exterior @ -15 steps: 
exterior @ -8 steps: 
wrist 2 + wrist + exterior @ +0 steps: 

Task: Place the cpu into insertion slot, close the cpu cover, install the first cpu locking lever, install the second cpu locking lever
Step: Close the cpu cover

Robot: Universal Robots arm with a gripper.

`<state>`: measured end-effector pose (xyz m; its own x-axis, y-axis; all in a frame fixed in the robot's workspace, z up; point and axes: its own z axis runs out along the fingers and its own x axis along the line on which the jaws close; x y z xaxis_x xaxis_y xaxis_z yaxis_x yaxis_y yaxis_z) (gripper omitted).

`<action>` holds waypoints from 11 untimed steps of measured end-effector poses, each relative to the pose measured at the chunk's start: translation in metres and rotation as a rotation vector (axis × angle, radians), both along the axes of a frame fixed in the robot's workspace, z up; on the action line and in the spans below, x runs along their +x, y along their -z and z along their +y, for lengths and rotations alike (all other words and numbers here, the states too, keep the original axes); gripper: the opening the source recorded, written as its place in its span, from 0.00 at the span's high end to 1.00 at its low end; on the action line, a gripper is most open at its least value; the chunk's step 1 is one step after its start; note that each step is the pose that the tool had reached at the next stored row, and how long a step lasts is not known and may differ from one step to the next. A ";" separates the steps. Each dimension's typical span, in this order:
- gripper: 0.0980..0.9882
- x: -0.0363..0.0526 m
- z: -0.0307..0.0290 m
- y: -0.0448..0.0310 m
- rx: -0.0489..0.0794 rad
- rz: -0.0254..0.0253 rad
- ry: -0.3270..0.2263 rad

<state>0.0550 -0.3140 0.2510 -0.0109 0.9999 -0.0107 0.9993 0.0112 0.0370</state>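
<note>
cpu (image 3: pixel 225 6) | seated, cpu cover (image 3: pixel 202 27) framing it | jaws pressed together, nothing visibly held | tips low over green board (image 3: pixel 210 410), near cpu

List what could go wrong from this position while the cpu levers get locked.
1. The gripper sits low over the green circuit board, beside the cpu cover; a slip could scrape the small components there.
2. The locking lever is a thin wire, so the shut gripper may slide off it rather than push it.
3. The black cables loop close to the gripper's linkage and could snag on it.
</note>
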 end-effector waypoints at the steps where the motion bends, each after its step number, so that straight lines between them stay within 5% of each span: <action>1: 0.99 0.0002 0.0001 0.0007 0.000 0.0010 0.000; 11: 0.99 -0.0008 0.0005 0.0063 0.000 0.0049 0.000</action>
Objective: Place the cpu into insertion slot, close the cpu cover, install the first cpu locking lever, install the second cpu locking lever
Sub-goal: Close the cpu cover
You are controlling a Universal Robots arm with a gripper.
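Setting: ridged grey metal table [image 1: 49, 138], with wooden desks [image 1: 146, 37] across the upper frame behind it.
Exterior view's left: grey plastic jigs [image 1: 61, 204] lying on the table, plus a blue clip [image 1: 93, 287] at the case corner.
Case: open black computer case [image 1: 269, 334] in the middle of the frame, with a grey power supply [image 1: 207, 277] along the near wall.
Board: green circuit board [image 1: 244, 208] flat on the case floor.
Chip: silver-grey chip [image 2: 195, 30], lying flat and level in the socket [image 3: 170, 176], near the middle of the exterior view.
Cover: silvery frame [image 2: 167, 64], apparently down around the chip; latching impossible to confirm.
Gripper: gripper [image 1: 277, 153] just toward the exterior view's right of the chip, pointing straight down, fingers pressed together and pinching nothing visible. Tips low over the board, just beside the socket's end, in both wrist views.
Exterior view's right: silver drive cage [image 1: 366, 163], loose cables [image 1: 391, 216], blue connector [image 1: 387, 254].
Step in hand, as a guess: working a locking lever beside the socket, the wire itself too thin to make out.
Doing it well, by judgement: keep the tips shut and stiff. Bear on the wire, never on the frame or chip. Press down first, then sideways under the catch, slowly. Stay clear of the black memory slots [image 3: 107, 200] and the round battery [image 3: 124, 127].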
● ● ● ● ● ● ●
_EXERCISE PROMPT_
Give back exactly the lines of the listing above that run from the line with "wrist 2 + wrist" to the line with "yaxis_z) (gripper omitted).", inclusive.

_SOLVED EXERCISE_
wrist 2 + wrist + exterior @ +0 steps: 

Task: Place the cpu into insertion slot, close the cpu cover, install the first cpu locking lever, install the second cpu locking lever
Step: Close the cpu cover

Robot: Universal Robots arm with a gripper.

`<state>`: measured end-effector pose (xyz m; its own x-axis, y-axis; all in a frame fixed in the robot's workspace, z up; point and axes: its own z axis runs out along the fingers and its own x axis along the line on which the jaws close; x y z xaxis_x xaxis_y xaxis_z yaxis_x yaxis_y yaxis_z) (gripper omitted).

No more output remains.